◆ Problem:
Copy every line of the material below exactly.

◆ Stored data:
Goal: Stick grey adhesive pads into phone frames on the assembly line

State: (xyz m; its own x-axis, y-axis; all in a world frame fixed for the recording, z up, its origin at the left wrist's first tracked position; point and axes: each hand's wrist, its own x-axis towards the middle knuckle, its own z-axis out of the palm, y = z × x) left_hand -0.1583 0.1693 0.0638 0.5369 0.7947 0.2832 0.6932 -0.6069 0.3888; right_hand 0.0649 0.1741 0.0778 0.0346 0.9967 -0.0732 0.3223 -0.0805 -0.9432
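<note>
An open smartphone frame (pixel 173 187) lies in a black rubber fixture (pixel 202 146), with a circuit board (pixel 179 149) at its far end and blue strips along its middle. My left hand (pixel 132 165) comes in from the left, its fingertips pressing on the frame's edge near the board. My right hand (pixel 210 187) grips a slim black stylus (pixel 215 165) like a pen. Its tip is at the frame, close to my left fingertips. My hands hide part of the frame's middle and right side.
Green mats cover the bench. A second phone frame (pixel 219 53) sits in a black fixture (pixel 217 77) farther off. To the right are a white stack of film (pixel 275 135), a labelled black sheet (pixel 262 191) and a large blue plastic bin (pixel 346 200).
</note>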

◆ Solved exercise:
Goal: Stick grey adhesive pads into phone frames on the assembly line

State: (xyz m; its own x-axis, y-axis; all in a world frame fixed for the recording, z up, its origin at the left wrist's first tracked position; point and axes: each hand's wrist, its own x-axis towards the middle knuckle, its own z-axis out of the palm, y = z × x) left_hand -0.1583 0.1693 0.0638 0.5369 0.7947 0.2832 0.6932 -0.6069 0.3888; right_hand 0.0649 0.1741 0.0778 0.0346 0.9967 -0.0732 0.3223 -0.0805 -0.9432
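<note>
An open smartphone frame (pixel 173 187) lies in a black rubber fixture (pixel 202 146), with a circuit board (pixel 179 149) at its far end and blue strips along its middle. My left hand (pixel 132 165) comes in from the left, its fingertips pressing on the frame's edge near the board. My right hand (pixel 210 187) grips a slim black stylus (pixel 215 165) like a pen. Its tip is at the frame, close to my left fingertips. My hands hide part of the frame's middle and right side.
Green mats cover the bench. A second phone frame (pixel 219 53) sits in a black fixture (pixel 217 77) farther off. To the right are a white stack of film (pixel 275 135), a labelled black sheet (pixel 262 191) and a large blue plastic bin (pixel 346 200).
</note>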

That's the answer, with nothing more to add.